Investigation leads to firing of Del Mar’s longtime chief lifeguard
Del Mar has fired Pat Vergne, the city’s longtime chief lifeguard and director of community services, and is moving to fire two of his employees in the Community Services Department after a hotly disputed investigation that uncovered a litany of allegations that include misusing public funds, falsifying payroll records and using a city credit card for personal use, according to a city press release.
The city announced the findings on Wednesday, Aug. 23, bringing to light for the first time a long list of actions over three years that allegedly defrauded the city out of nearly $200,000 — primarily for allowing free or discounted use of the Powerhouse Community Center and false overtime claims of a part-time employee.
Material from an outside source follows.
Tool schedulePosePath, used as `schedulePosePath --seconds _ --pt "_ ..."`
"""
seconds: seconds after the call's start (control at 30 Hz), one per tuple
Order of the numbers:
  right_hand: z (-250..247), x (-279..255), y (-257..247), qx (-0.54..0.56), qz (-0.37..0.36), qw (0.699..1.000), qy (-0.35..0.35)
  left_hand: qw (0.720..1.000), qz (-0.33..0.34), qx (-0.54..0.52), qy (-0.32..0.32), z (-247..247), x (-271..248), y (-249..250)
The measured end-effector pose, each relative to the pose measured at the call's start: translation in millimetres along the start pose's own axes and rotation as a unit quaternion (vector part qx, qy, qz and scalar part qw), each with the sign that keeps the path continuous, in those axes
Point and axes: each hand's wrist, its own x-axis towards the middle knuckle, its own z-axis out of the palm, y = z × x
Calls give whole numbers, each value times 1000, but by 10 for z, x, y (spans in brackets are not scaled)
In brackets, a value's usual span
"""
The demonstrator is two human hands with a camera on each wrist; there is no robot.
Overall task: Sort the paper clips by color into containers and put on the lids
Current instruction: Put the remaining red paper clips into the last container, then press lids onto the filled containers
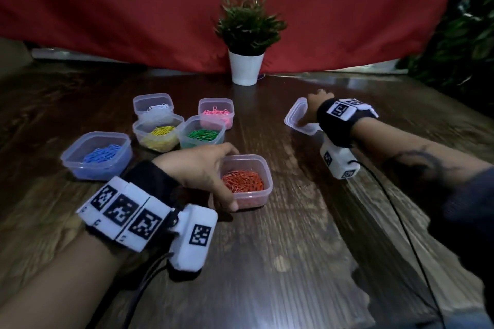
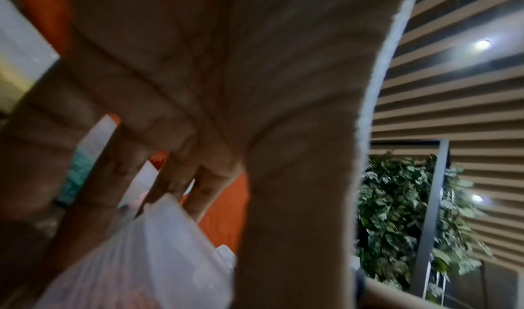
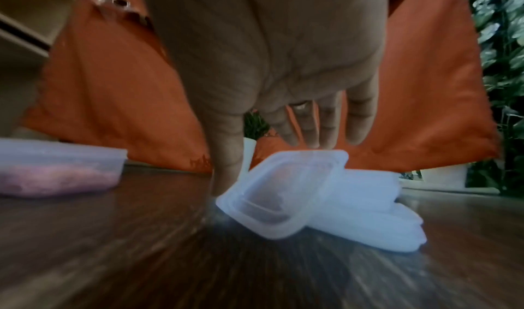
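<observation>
Several lidless clear containers stand on the wooden table, each holding clips of one color: orange [image 1: 247,181], blue [image 1: 96,155], yellow [image 1: 157,136], green [image 1: 201,136], pink [image 1: 216,112] and white [image 1: 153,105]. My left hand [image 1: 227,176] grips the orange container's left side, fingers over the far rim and thumb on the near wall. The left wrist view shows that container [image 2: 147,257] under my fingers [image 2: 170,179]. At the right, my right hand [image 1: 307,112] pinches the top lid [image 3: 286,188] of a lid stack [image 3: 382,201], tilting it up, thumb [image 3: 226,168] at its left edge.
A potted plant [image 1: 246,67] in a white pot stands at the table's back centre before a red cloth [image 1: 133,8]. Leafy plants [image 1: 467,35] fill the right edge. Wrist-camera cables trail over the near table. A container with pinkish contents [image 3: 56,168] shows left of my right hand.
</observation>
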Motion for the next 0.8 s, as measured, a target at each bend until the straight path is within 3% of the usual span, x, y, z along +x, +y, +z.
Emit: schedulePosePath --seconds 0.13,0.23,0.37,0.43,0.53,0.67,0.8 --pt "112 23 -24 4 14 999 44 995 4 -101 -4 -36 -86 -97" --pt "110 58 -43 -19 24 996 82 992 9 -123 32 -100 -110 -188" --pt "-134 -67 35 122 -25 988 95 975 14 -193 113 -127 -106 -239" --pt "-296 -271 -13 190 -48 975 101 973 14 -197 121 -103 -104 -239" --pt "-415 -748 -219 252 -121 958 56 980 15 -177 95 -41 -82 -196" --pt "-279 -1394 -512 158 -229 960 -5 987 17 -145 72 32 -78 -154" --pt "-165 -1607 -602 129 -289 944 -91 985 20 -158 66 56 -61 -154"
The four-month investigation sparked a firestorm from Del Mar residents, who blasted city officials and demanded that Vergne, a beloved figure in the community for nearly 40 years, be reinstated.
A pair of complaints by two lifeguards on March 30 and April 2 led to the investigation. The city put Vergne on paid leave on April 5 “following attempts to interfere and undermine the City’s ability to undertake a fair and impartial investigation,” according to the city’s press release, and brought in an outside investigator who interviewed 20 employees and reviewed thousands of pages of records.
The second employee suspended during the investigation, administrative assistant Liza Rogers, will also be fired pending a process through the city employees’ union, according to the city’s press release.
The investigator’s 1,700-page report allegedly found 95 instances between 2015 and 2017 in which Vergne and Rogers inappropriately gave waivers and discounts for use of the Powerhouse Community Center and other city facilities to friends, personal acquaintances, non-residents and former city employees totaling $151,575, according to the city’s press release.
In one instance, Vergne and Rogers allegedly allowed a part-time city employee to be paid simultaneously as an independent contractor to the tune of $23,000 and failed to supervise his use of a city credit card to make a personal purchase of more than $4,500. The part-time employee, who has not been named, is also being terminated, according to the city’s press release.
The actions violated several city and state codes, and that evidence has been turned over to the San Diego Sheriff’s Department, said Mayor Terry Sinnott.
“By waiving and discounting permit fees, these employees essentially gave away City funds to friends, personal acquaintances, and others which were a total violation of the City’s established policies and procedures,” Sinnott said in the city’s press release. “This has been a difficult process because of the outside pressures and media attention generated by some. There was no rush to judgment. The City didn’t waver in its mission to conduct a fair, independent and confidential investigation to arrive at the facts, while protecting the rights of the individuals. Based on the findings, we will be putting additional procedures in place within the Community Services Department and look forward to even better results with improved operations and a dedicated adherence to City standards at all levels. Additionally, the Council wants the community to know that we stand behind the findings in the investigation involving the City Manager and have confidence in his ability to review the results of the primary investigation and do what is needed to correct the issues we now know exist.”
In closed session on Aug. 22, the city council unanimously supported the way the investigation was carried out. As a result of the investigation, the city will review and overhaul its internal procedures, the press release stated.
As the investigation dragged into July, Vergne filed a counter-complaint against City Manager Scott Huth for harassment and retaliatory behavior. A separate investigation has dismissed those claims as groundless, according to the press release.
Vergne and his attorney met with Huth and City Attorney Leslie Devaney on Wednesday, Aug. 23, where Vergne was fired and the allegations laid out in a letter.
“They’re outrageous,” said Dan Crabtree, Vergne’s attorney. “To be blamed for the things that are in that letter, there basically isn’t a shred of truth in it. It’s mindboggling when the city has known about all of these transactions for years, it has been done in complete transparency the whole time. We’ll be taking action accordingly. This is an outrageous situation and the residents of Del Mar are going to be beyond livid.”